I found his "Author's Note" to be a little intimidating, to find out that he and these stories have been critiqued by some of the best writers, so who am I to criticize his writing? Actually, I'll tell you: I'm someone that actually pays money for his books, that's who. Anyhow, let me run down the plots of each of the stories and give you my rating of them, in true U.S. Navy fashion, of Outstanding, Excellent, Good, Satisfactory or Unsatisfactory.
"West." The plot: In a post-nuclear exchange, a group of Mormons fleeing persecution travels from North Carolina to Utah; along the way, they meet up with a guide who helps them; the guide has his own emotional problems, which the Mormons help heal. The storyline reminds me of Stephan King's "The Stand," but the characters are pure Card. One of the most enduring themes of the Mormon culture is the idea of persecution, and Card feasts on this idea like a vulture on carrion. Along the way he creates a fairly believable 20th/21st century re-creation of the flight from Nauvoo and persecution of 160 years prior. Rating: Excellent.
"Salvage." The plot: in post-nuclear exchange Utah, the Mormon temple has become flooded; a non-Mormon dives to find supposed buried treasure hidden within, but instead only finds written prayers on metal that Mormons have dropped inside. I'm ambivalent about this story. On the one hand, it is heavy-handed in its juxtaposition of spiritual and physical treasure. On another level, it's very appealing to see a simple written expression of faith (what Brazilians call a "voto") from people who have suffered to keep that faith alive. Rating: Excellent.
"The Fringe." The plot: in post-nuclear exchange Utah, a teacher suffering from ALS discovers that the spiritual leader of his small town/commune is stealing vital foodstuffs; he reports this to the authorities and is almost killed as a result. I liked this story much more than probably anyone without a Mormon background. Mormons are in general very politically conservative, and were reliably anti-communist during the Cold War.
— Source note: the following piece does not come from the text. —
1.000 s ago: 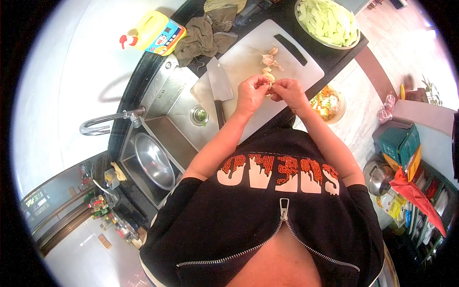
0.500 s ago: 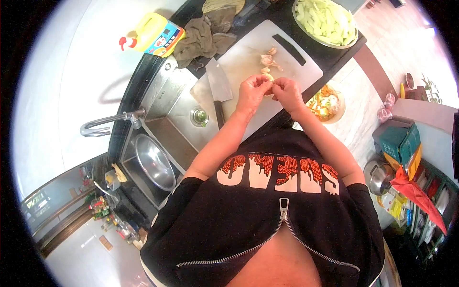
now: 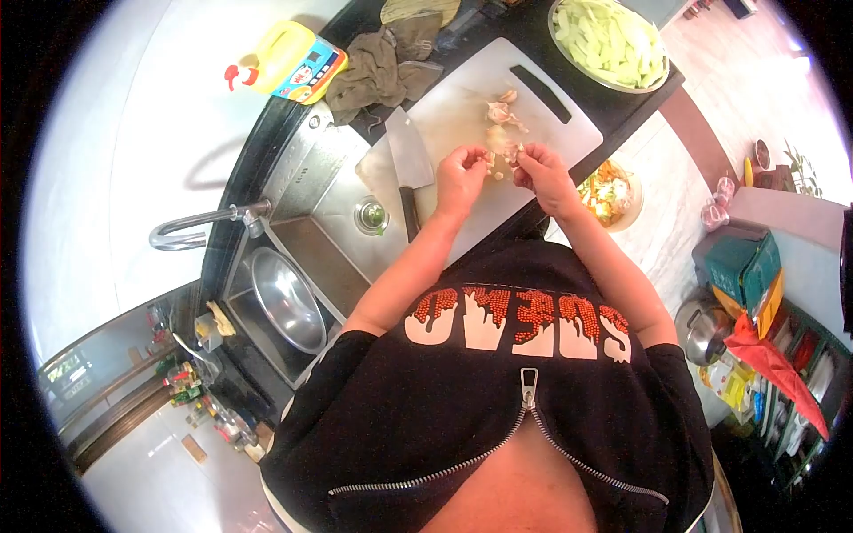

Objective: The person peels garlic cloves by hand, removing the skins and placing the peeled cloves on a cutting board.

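Note:
My left hand (image 3: 462, 178) is pinched at the fingertips over the white cutting board (image 3: 444, 93), with a small pale piece of garlic at the tips. To its right my right hand (image 3: 546, 180) pinches another small bit of garlic. The two hands are a little apart. Just beyond them, garlic cloves (image 3: 502, 114) and loose papery skins lie on the board. Left of my left hand rests a cleaver (image 3: 410, 153), its dark handle toward me and over the sink's edge. Exactly which bits are clove and which are skin I cannot tell.
A steel sink (image 3: 333, 204) with a faucet (image 3: 209, 222) and a metal bowl (image 3: 289, 300) lies to the left. Behind stand a yellow jug (image 3: 289, 58) and a brown cloth (image 3: 378, 75). A bowl of cut green vegetable (image 3: 611, 43) sits far right; a scrap bin (image 3: 611, 195) stands below.
My hands were together at the fingertips and have parted, the left moving slightly left and the right slightly right. Small bits of garlic now show between and below them.

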Demonstrator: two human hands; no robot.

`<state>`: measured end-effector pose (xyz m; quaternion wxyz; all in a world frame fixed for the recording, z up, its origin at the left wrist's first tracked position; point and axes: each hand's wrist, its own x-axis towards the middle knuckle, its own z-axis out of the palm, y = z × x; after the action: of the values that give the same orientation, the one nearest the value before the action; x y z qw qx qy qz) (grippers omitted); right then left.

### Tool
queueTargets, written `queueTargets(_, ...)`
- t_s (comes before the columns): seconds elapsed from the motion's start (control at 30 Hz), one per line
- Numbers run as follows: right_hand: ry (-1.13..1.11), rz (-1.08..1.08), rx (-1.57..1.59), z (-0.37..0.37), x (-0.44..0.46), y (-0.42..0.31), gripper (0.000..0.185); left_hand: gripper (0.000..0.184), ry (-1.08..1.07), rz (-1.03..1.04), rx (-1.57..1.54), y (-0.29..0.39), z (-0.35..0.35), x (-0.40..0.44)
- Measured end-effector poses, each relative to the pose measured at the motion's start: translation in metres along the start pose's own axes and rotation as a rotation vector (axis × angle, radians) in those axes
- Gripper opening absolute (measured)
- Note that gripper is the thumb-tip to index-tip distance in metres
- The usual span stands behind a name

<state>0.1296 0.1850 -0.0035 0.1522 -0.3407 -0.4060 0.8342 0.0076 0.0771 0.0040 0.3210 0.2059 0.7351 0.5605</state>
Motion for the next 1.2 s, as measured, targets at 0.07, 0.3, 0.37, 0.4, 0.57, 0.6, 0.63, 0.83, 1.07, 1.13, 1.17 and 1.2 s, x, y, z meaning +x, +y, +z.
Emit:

Yet they also lived, for a couple of decades after fleeing to Utah, the "United Order," which was close to pure communism. Card tries to reconcile the past by setting it in the post-nuclear exchange future, an interesting plot device. The story itself is very entertaining and internally consistent. Rating: Excellent.
"Pageant Wagon." The plot: in post-nuclear exchange Utah, the state's seeming sole non-Mormon falls in with a dysfunctional family of itinerant pageant performers. Character development in the story was good, but I couldn't really relate to the underlying story of pageant performers. In his "Author's Note," Card admitted he was drawing on his own experience with itinerant pageant production back in the 70s, and it just is not something to which I can really relate. Sorry. Rating: Satisfactory.
"America." The plot: in the pre-nuclear exchange era, an American boy in Brazil falls into the company of an older Native American prophetess; years later, after the nuclear war, their son becomes the leader of an America that has been taken from the control of the white race ("Europeans") and returned to the Indians. The story is a really marvelous blend of religious allegory, magic realism and science fiction. An exposition of this story is found in Michael Colling's "Afterword" to the book that does justice to its different aspects. However, one thing that Mr. Colling does not point out is that Quetzalcoatl, the new American messiah, is himself a mestizo, and that redemption for the people of the Americas comes through neither one race or the other, but through both. As a "European" married to a Brazilian of indigenous descent, I find this aspect of the story to be particularly relevant and appealing. But maybe I'm just reading my own biases into the story. Read for yourself and decide. Rating: Outstanding.